> _ABOUT THIS TASK_: Only lines holding the string "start" are wanted; copy each one from the material.

> _DATA SHOWN_:
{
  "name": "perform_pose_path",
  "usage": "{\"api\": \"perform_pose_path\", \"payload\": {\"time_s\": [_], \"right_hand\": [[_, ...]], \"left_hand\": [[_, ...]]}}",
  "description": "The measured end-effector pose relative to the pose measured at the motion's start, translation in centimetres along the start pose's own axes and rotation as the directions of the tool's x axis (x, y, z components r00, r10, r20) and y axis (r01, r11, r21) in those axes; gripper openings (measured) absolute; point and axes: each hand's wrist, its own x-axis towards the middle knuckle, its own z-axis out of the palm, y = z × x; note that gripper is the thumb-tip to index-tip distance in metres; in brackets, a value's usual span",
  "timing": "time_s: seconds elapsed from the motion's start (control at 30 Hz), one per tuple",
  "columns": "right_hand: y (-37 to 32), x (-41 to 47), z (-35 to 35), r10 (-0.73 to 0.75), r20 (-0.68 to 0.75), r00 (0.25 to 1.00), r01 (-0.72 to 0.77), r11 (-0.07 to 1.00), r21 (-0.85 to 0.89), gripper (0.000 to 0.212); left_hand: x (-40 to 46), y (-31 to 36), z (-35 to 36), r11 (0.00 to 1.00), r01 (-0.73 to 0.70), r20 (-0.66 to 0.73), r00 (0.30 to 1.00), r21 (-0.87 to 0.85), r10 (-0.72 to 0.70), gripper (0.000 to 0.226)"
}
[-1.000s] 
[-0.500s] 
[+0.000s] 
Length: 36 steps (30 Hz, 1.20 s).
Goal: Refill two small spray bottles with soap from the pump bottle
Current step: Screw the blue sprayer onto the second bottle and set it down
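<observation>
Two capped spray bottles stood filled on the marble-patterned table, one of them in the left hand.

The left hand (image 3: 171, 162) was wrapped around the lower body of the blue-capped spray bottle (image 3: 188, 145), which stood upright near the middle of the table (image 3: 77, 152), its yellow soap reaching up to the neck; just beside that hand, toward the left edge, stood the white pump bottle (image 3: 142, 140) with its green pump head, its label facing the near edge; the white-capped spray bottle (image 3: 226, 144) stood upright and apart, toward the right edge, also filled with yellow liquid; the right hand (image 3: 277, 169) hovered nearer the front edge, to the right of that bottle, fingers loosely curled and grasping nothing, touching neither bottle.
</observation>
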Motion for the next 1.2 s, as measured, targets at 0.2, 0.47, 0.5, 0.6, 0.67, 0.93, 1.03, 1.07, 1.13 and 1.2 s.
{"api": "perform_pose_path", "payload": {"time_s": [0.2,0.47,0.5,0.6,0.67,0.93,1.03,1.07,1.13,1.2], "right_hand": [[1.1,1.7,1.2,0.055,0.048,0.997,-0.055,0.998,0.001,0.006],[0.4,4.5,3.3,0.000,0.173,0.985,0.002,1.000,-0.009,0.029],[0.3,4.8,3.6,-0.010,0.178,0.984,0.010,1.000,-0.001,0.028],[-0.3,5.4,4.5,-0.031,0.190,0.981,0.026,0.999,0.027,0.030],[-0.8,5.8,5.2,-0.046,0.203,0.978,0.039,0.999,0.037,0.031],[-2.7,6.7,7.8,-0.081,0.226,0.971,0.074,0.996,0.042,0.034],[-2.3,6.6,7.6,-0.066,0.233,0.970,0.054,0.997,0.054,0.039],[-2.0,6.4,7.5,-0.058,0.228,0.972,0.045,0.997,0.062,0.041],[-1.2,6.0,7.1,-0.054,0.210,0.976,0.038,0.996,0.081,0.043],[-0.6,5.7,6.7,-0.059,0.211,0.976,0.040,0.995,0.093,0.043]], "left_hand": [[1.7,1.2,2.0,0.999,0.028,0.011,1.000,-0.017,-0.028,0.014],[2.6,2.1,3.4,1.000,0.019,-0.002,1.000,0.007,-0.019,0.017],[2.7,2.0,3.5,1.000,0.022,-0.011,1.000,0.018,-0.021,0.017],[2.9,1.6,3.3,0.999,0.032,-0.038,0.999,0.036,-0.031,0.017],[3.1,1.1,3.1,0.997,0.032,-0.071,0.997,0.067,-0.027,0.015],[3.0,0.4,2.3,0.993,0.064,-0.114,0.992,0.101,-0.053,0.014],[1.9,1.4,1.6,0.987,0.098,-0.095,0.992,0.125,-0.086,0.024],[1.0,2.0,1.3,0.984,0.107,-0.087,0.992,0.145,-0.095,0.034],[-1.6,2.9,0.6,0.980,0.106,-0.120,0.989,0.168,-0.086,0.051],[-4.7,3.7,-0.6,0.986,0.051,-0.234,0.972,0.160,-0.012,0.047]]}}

> _RESPONSE TO THE TASK_:
  "description": "The measured end-effector pose relative to the pose measured at the motion's start, translation in centimetres along the start pose's own axes and rotation as the directions of the tool's x axis (x, y, z components r00, r10, r20) and y axis (r01, r11, r21) in those axes; gripper openings (measured) absolute; point and axes: each hand's wrist, its own x-axis towards the middle knuckle, its own z-axis out of the palm, y = z × x; note that gripper is the thumb-tip to index-tip distance in metres; in brackets, a value's usual span",
  "timing": "time_s: seconds elapsed from the motion's start (control at 30 Hz), one per tuple",

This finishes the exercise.